= Beginning of Section =

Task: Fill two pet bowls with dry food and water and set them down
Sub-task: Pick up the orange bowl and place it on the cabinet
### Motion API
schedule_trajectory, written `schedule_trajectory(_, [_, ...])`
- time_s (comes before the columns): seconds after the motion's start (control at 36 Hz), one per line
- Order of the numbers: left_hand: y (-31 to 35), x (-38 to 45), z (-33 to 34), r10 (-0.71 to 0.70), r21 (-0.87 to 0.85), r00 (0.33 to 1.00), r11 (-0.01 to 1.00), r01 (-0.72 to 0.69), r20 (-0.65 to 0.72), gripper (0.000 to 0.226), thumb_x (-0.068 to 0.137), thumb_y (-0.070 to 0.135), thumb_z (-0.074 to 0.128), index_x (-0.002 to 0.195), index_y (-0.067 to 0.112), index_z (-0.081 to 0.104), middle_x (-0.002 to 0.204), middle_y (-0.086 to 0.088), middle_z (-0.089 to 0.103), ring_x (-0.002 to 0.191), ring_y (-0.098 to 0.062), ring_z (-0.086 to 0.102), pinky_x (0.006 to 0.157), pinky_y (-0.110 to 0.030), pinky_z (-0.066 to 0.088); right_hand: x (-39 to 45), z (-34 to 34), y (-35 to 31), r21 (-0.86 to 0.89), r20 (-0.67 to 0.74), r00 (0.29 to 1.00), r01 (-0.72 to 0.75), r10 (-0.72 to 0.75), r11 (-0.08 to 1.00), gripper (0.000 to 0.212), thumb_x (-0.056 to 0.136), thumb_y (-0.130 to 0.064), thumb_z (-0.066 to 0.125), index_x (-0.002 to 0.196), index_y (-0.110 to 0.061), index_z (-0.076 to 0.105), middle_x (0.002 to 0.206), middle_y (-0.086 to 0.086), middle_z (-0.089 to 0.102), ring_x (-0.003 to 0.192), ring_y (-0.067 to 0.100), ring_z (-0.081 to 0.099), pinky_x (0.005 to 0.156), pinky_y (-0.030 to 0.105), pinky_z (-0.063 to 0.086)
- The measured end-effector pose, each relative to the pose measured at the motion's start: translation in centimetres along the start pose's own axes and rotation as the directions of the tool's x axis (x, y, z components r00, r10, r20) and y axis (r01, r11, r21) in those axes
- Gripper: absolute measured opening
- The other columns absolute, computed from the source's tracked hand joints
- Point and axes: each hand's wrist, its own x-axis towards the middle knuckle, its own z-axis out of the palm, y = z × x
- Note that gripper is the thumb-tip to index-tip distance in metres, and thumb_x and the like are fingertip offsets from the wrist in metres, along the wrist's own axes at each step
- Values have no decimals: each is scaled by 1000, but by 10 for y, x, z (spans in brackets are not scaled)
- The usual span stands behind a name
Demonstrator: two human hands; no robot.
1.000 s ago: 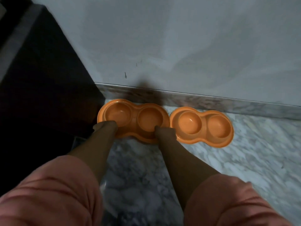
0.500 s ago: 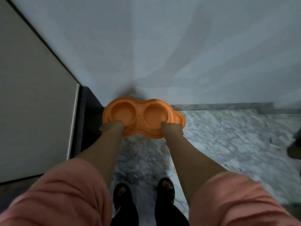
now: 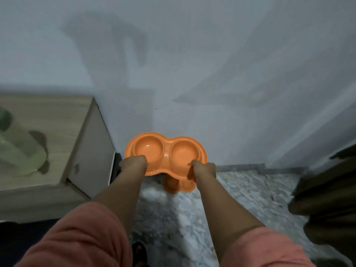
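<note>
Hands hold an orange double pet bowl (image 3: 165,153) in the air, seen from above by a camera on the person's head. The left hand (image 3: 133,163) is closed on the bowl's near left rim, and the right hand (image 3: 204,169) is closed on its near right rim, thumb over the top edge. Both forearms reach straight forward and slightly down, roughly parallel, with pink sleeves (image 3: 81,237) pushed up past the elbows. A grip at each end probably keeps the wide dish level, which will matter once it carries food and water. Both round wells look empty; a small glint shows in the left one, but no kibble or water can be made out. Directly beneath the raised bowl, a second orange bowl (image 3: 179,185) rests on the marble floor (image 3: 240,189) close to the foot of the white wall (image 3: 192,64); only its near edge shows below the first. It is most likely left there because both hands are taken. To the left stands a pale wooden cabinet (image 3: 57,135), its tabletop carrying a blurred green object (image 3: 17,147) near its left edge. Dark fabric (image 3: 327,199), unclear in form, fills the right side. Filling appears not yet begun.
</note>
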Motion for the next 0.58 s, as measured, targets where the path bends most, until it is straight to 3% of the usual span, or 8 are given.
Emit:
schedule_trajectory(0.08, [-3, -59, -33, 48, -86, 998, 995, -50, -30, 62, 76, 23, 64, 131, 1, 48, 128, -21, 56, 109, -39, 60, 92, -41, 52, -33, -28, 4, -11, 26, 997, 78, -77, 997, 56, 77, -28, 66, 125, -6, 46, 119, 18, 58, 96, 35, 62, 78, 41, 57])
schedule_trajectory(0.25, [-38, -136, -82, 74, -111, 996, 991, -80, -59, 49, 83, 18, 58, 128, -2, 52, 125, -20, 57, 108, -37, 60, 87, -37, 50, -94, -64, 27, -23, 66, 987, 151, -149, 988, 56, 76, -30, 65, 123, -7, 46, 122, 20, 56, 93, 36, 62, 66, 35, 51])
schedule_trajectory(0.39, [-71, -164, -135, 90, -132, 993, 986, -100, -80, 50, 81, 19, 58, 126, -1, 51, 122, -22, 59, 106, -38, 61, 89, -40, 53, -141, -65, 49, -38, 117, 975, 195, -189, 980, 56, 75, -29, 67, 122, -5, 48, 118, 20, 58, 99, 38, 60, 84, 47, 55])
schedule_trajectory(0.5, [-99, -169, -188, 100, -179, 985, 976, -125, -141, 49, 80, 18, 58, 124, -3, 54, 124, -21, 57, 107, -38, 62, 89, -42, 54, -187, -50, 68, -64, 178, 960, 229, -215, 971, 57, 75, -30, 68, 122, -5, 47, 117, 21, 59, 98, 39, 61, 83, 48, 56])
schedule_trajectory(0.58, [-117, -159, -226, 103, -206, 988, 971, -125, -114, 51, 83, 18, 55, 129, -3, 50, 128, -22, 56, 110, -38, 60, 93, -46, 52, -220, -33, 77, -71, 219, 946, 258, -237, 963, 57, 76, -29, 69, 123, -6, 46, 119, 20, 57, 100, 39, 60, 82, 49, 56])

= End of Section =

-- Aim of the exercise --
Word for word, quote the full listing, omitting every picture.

-- Task result --
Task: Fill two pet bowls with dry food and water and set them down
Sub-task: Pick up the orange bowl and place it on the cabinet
### Motion API
schedule_trajectory, written `schedule_trajectory(_, [_, ...])`
- time_s (comes before the columns): seconds after the motion's start (control at 36 Hz), one per line
- Order of the numbers: left_hand: y (-31 to 35), x (-38 to 45), z (-33 to 34), r10 (-0.71 to 0.70), r21 (-0.87 to 0.85), r00 (0.33 to 1.00), r11 (-0.01 to 1.00), r01 (-0.72 to 0.69), r20 (-0.65 to 0.72), gripper (0.000 to 0.226), thumb_x (-0.068 to 0.137), thumb_y (-0.070 to 0.135), thumb_z (-0.074 to 0.128), index_x (-0.002 to 0.195), index_y (-0.067 to 0.112), index_z (-0.081 to 0.104), middle_x (-0.002 to 0.204), middle_y (-0.086 to 0.088), middle_z (-0.089 to 0.103), ring_x (-0.002 to 0.191), ring_y (-0.098 to 0.062), ring_z (-0.086 to 0.102), pinky_x (0.006 to 0.157), pinky_y (-0.110 to 0.030), pinky_z (-0.066 to 0.088); right_hand: x (-39 to 45), z (-34 to 34), y (-35 to 31), r21 (-0.86 to 0.89), r20 (-0.67 to 0.74), r00 (0.29 to 1.00), r01 (-0.72 to 0.75), r10 (-0.72 to 0.75), r11 (-0.08 to 1.00), gripper (0.000 to 0.212), thumb_x (-0.056 to 0.136), thumb_y (-0.130 to 0.064), thumb_z (-0.066 to 0.125), index_x (-0.002 to 0.196), index_y (-0.110 to 0.061), index_z (-0.076 to 0.105), middle_x (0.002 to 0.206), middle_y (-0.086 to 0.086), middle_z (-0.089 to 0.102), ring_x (-0.003 to 0.192), ring_y (-0.067 to 0.100), ring_z (-0.081 to 0.099), pinky_x (0.005 to 0.156), pinky_y (-0.030 to 0.105), pinky_z (-0.063 to 0.086)
- The measured end-effector pose, each relative to the pose measured at the motion's start: translation in centimetres along the start pose's own axes and rotation as the directions of the tool's x axis (x, y, z components r00, r10, r20) and y axis (r01, r11, r21) in those axes
- Gripper: absolute measured opening
- The other columns absolute, computed from the source's tracked hand joints
- Point and axes: each hand's wrist, its own x-axis towards the middle knuckle, its own z-axis out of the palm, y = z × x
- Note that gripper is the thumb-tip to index-tip distance in metres, and thumb_x and the like are fingertip offsets from the wrist in metres, along the wrist's own axes at each step
- Values have no decimals: each is scaled by 1000, but by 10 for y, x, z (spans in brackets are not scaled)
- The usual span stands behind a name
Demonstrator: two human hands; no robot.
1.000 s ago: 
0.500 s ago: 
now: 
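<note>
Hands hold an orange double pet bowl (image 3: 165,153) in the air, seen from above by a camera on the person's head. The left hand (image 3: 133,163) is closed on the bowl's near left rim, and the right hand (image 3: 204,169) is closed on its near right rim, thumb over the top edge. Both forearms reach straight forward and slightly down, roughly parallel, with pink sleeves (image 3: 81,237) pushed up past the elbows. A grip at each end probably keeps the wide dish level, which will matter once it carries food and water. Both round wells look empty; a small glint shows in the left one, but no kibble or water can be made out. Directly beneath the raised bowl, a second orange bowl (image 3: 179,185) rests on the marble floor (image 3: 240,189) close to the foot of the white wall (image 3: 192,64); only its near edge shows below the first. It is most likely left there because both hands are taken. To the left stands a pale wooden cabinet (image 3: 57,135), its tabletop carrying a blurred green object (image 3: 17,147) near its left edge. Dark fabric (image 3: 327,199), unclear in form, fills the right side. Filling appears not yet begun.
</note>
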Motion for the next 0.58 s, as measured, targets where the path bends most, until it is straight to 3% of the usual span, or 8 are given.
Emit:
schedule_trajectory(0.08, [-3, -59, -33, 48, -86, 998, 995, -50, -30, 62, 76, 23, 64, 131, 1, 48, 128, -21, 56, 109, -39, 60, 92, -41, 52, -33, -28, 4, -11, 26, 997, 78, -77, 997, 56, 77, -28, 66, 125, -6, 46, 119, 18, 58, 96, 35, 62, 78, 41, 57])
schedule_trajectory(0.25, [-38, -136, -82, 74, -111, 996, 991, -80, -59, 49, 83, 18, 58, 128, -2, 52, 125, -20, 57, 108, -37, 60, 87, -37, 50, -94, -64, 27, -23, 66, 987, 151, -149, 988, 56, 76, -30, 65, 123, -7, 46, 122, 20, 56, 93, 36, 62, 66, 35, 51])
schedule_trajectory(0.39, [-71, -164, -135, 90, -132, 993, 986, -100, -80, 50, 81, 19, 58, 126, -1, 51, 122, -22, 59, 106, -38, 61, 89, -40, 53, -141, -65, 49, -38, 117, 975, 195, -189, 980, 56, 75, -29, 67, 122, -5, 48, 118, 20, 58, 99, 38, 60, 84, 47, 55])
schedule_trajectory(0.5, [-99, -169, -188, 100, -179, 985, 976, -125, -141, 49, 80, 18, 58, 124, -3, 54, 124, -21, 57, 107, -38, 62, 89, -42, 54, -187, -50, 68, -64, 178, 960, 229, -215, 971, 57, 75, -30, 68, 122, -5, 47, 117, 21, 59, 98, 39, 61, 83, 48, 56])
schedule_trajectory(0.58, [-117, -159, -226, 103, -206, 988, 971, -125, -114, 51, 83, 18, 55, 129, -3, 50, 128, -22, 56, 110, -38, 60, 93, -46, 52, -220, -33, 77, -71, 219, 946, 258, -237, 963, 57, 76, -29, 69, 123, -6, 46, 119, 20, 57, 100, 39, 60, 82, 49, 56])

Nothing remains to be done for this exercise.